### What you have to do
Copy the entries character for character.

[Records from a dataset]
------------------------------

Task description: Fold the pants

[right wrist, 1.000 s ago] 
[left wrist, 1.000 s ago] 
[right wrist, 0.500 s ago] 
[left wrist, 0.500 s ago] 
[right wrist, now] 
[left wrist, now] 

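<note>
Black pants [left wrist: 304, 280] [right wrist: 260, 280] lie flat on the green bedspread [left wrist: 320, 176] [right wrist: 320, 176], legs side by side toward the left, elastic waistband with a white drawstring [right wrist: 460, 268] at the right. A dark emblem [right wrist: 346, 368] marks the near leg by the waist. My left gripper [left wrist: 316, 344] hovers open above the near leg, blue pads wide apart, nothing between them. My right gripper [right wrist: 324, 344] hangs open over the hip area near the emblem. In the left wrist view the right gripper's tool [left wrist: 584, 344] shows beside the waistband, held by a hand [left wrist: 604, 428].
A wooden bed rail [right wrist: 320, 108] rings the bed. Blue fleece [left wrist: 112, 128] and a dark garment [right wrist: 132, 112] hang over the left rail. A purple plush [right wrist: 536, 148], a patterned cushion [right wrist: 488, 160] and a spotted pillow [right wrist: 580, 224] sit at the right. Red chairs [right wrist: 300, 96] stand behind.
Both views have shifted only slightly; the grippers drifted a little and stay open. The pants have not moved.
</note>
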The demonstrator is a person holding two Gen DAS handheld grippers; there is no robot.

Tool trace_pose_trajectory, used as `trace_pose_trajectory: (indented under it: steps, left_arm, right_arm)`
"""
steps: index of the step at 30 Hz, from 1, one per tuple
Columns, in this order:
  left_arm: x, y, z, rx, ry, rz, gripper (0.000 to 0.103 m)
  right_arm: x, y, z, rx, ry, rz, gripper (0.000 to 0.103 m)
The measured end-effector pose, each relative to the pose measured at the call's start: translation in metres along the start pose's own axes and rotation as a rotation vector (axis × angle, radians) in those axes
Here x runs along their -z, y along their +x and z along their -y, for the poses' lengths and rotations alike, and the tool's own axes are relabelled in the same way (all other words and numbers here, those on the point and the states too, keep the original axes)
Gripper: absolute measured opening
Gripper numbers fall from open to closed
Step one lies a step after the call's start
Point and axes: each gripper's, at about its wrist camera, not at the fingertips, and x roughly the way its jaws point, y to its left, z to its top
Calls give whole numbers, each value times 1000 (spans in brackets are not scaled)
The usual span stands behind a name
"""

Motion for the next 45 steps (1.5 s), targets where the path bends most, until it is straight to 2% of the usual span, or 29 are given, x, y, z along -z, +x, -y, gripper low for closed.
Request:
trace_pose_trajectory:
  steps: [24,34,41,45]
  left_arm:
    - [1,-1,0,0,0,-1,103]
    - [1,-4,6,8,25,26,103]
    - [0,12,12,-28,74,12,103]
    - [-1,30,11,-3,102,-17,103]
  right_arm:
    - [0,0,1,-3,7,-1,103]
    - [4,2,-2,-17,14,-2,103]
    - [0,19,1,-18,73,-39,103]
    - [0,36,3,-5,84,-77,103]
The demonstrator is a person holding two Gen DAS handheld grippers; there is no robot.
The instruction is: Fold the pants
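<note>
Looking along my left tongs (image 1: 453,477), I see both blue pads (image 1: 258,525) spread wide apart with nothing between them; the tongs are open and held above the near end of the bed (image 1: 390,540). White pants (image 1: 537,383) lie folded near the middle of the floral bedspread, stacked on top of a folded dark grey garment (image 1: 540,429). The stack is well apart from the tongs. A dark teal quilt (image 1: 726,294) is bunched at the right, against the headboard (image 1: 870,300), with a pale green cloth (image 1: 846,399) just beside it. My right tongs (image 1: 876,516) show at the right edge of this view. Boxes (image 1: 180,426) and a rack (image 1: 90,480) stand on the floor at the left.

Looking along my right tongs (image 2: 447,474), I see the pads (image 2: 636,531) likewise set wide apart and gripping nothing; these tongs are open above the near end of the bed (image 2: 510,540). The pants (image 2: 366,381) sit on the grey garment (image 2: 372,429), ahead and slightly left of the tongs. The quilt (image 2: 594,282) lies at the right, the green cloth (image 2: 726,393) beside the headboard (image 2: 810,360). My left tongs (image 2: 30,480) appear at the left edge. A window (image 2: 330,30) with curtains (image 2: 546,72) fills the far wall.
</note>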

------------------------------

### Task result
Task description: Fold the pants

[right wrist, 1.000 s ago] 
[left wrist, 1.000 s ago] 
[right wrist, 0.500 s ago] 
[left wrist, 0.500 s ago] 
[right wrist, now] 
[left wrist, now] 

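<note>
Black pants [left wrist: 304, 280] [right wrist: 260, 280] lie flat on the green bedspread [left wrist: 320, 176] [right wrist: 320, 176], legs side by side toward the left, elastic waistband with a white drawstring [right wrist: 460, 268] at the right. A dark emblem [right wrist: 346, 368] marks the near leg by the waist. My left gripper [left wrist: 316, 344] hovers open above the near leg, blue pads wide apart, nothing between them. My right gripper [right wrist: 324, 344] hangs open over the hip area near the emblem. In the left wrist view the right gripper's tool [left wrist: 584, 344] shows beside the waistband, held by a hand [left wrist: 604, 428].
A wooden bed rail [right wrist: 320, 108] rings the bed. Blue fleece [left wrist: 112, 128] and a dark garment [right wrist: 132, 112] hang over the left rail. A purple plush [right wrist: 536, 148], a patterned cushion [right wrist: 488, 160] and a spotted pillow [right wrist: 580, 224] sit at the right. Red chairs [right wrist: 300, 96] stand behind.
Both views have shifted only slightly; the grippers drifted a little and stay open. The pants have not moved.
</note>
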The demonstrator is a person holding two Gen DAS handheld grippers; there is no robot.

Tool trace_pose_trajectory, used as `trace_pose_trajectory: (indented under it: steps, left_arm, right_arm)`
"""
steps: index of the step at 30 Hz, from 1, one per tuple
Columns, in this order:
  left_arm: x, y, z, rx, ry, rz, gripper (0.000 to 0.103 m)
  right_arm: x, y, z, rx, ry, rz, gripper (0.000 to 0.103 m)
The measured end-effector pose, each relative to the pose measured at the call's start: translation in metres along the start pose's own axes and rotation as a rotation vector (axis × angle, radians) in those axes
Here x runs along their -z, y along their +x and z along their -y, for the poses' lengths and rotations alike, and the tool's own axes are relabelled in the same way (all other words and numbers here, those on the point and the states too, keep the original axes)
Gripper: absolute measured opening
Gripper numbers fall from open to closed
Step one lies a step after the call's start
Point and axes: each gripper's, at about its wrist camera, not at the fingertips, and x roughly the way its jaws point, y to its left, z to its top
Calls give whole numbers, each value times 1000 (spans in brackets are not scaled)
The usual span stands behind a name
"""

Motion for the next 45 steps (1.5 s), targets where the path bends most, until it is straight to 2% of the usual span, or 29 are given, x, y, z along -z, +x, -y, gripper low for closed.
Request:
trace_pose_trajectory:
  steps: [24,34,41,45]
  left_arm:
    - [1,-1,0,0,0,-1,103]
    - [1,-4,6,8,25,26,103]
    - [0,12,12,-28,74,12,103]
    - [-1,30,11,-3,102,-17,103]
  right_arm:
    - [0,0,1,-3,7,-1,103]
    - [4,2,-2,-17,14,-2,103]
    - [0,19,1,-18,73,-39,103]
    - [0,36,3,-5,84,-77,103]
The demonstrator is a person holding two Gen DAS handheld grippers; there is no robot.
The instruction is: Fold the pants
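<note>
Looking along my left tongs (image 1: 453,477), I see both blue pads (image 1: 258,525) spread wide apart with nothing between them; the tongs are open and held above the near end of the bed (image 1: 390,540). White pants (image 1: 537,383) lie folded near the middle of the floral bedspread, stacked on top of a folded dark grey garment (image 1: 540,429). The stack is well apart from the tongs. A dark teal quilt (image 1: 726,294) is bunched at the right, against the headboard (image 1: 870,300), with a pale green cloth (image 1: 846,399) just beside it. My right tongs (image 1: 876,516) show at the right edge of this view. Boxes (image 1: 180,426) and a rack (image 1: 90,480) stand on the floor at the left.

Looking along my right tongs (image 2: 447,474), I see the pads (image 2: 636,531) likewise set wide apart and gripping nothing; these tongs are open above the near end of the bed (image 2: 510,540). The pants (image 2: 366,381) sit on the grey garment (image 2: 372,429), ahead and slightly left of the tongs. The quilt (image 2: 594,282) lies at the right, the green cloth (image 2: 726,393) beside the headboard (image 2: 810,360). My left tongs (image 2: 30,480) appear at the left edge. A window (image 2: 330,30) with curtains (image 2: 546,72) fills the far wall.
</note>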

No additional response is needed to complete this exercise.